The course aims to introduce students to the statistical models used in data science. The foundations of statistical learning (supervised and unsupervised) will be developed by placing the emphasis on the mathematical basis of the different state-of-the-art methodologies. It also aims to provide rigorous derivations of the methods currently used in industrial and scientific applications to allow students to understand their requirements for correct use. Laboratory sessions will illustrate the use of fundamental algorithms and industrial case studies in which the student will be able to learn to analyze real datasets by means of Python software.

At the end of the course the student has to show to have acquired the following skills:
● knowledge of the main stages of: data analysis and preparation
● ability to use the main regression models
● ability to develop pro-feature selection solutions
● ability to use regularization methods, e.g., ridge regression, LASSO, elastic net, least angle regression, and classification
● knowledge of unsupervised methods
● know and know how to develop algorithms in the field of dimensionality reduction, analysis of the main components (PCA), K-means clustering, hierarchical clustering, and cross-validation


-- Linear models for Regression (Linear Regression, Subset Variable Selection, Shrinkage/Regularization)
-- Classification models (Logistic Regression, Linear Discriminant Analysis)
-- Tree Based Methods (Decision Trees, Bagging, Random Forest, Boosting)
-- Unsupervised methods (Principal Component Analysis, K-Means Clustering, Hierarchical Clustering)
-- Model Assessment and selection (cross validation)
-- Introduction to Neural Networks (Single layer neural network, training a neural network)

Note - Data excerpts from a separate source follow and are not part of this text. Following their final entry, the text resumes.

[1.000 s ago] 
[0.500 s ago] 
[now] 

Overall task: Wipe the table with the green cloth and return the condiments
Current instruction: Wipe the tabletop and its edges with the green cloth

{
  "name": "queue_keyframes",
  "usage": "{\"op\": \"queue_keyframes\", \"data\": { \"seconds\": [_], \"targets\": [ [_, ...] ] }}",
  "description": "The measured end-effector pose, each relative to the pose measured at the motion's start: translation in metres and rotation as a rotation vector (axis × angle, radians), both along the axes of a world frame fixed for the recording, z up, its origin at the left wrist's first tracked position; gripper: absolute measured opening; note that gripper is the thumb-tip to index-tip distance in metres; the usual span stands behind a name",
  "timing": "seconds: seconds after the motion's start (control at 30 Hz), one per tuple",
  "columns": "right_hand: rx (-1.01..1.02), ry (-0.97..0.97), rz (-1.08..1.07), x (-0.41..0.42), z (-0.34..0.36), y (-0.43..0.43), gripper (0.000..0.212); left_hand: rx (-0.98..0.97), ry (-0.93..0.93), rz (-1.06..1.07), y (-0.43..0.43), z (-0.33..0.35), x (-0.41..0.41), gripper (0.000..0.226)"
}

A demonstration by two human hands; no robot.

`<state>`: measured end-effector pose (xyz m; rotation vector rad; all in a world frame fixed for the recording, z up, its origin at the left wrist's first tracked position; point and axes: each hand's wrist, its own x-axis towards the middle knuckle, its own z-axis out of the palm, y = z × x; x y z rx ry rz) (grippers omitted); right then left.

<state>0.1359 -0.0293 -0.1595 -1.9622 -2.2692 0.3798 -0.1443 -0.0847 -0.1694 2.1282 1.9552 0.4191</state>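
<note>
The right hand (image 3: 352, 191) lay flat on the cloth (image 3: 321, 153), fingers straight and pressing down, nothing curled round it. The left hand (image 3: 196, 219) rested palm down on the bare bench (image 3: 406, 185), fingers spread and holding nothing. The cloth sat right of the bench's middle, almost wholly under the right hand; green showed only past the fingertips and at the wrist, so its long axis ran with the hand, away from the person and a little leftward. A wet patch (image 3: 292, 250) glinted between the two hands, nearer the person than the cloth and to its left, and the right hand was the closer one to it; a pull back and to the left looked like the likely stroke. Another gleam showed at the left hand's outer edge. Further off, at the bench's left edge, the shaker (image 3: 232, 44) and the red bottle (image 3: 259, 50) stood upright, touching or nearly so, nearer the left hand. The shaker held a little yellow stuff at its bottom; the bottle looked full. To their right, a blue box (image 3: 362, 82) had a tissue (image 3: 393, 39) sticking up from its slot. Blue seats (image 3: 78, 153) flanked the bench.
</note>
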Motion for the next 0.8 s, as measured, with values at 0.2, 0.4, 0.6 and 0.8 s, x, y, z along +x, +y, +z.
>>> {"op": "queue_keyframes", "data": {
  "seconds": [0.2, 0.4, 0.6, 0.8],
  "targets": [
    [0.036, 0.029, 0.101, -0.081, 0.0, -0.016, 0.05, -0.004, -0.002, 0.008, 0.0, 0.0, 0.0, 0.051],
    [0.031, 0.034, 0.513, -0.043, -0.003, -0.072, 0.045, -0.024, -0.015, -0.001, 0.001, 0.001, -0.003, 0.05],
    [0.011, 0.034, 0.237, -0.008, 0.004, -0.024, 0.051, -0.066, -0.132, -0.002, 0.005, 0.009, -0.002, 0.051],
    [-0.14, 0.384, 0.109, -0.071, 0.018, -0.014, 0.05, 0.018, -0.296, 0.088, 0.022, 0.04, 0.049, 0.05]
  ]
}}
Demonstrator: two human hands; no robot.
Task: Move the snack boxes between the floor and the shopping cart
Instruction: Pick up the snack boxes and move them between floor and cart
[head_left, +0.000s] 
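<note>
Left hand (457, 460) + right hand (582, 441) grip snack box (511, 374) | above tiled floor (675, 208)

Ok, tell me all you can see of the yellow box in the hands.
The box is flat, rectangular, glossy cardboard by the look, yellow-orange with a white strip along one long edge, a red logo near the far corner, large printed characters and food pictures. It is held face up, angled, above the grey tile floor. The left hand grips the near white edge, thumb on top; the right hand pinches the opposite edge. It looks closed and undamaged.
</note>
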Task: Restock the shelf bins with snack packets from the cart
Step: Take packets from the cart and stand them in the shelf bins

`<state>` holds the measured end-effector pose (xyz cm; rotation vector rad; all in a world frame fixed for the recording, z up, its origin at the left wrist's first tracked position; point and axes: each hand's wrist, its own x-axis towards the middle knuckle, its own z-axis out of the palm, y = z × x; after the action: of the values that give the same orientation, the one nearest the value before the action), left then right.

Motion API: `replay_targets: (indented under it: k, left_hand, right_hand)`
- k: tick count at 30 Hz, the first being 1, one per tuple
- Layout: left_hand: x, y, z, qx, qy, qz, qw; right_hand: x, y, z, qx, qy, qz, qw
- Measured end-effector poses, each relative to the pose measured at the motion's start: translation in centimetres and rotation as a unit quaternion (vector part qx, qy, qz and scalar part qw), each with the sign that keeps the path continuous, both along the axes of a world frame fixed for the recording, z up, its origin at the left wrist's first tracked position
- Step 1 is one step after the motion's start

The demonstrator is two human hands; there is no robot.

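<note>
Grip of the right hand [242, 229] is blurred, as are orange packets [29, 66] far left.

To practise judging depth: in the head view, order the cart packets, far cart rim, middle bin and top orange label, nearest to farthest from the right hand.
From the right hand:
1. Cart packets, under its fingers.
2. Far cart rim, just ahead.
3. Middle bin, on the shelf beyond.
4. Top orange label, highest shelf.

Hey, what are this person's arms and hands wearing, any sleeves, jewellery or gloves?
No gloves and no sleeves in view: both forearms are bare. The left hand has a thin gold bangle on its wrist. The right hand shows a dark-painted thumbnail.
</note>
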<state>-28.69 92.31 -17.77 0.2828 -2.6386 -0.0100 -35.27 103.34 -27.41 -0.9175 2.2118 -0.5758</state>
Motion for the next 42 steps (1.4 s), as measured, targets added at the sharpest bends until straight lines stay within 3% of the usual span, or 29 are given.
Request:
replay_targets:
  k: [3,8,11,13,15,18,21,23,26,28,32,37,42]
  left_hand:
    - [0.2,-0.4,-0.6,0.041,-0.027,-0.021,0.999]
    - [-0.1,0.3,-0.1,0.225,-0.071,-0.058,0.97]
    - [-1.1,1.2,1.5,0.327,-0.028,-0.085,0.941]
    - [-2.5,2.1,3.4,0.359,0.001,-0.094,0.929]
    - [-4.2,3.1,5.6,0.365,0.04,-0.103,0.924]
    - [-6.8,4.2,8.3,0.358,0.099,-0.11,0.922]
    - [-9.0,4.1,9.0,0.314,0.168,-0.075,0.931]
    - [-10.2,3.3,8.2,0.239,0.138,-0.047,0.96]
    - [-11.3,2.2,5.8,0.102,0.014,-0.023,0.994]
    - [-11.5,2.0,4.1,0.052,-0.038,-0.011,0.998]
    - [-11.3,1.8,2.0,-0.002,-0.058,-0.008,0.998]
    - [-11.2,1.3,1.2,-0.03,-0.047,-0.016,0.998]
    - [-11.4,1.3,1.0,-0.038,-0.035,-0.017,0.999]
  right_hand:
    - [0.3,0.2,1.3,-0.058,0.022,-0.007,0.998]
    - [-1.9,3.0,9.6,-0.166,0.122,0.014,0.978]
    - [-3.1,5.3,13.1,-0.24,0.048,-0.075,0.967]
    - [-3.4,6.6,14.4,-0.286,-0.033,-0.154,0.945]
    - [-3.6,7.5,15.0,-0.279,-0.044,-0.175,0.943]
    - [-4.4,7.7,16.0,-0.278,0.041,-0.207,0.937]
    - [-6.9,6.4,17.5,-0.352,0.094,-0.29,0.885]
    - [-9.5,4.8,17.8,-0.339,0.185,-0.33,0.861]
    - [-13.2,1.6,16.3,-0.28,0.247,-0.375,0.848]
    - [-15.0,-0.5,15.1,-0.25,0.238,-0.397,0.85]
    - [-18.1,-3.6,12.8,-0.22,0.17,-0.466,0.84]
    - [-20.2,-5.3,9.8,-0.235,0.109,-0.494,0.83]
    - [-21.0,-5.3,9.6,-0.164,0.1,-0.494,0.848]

-- Linear regression and related variable selection/shrinkage methods (in Python)
-- Classification with logistic regression (in Python)
-- Clustering with k-means and hierarchical clustering (in Python)
-- Artificial Neural Networks (in Python)

Assessment methods and criteria

The exam is composed of an oral test and the realization of a project that focuses on the application of statistical learning approaches to a specific case study.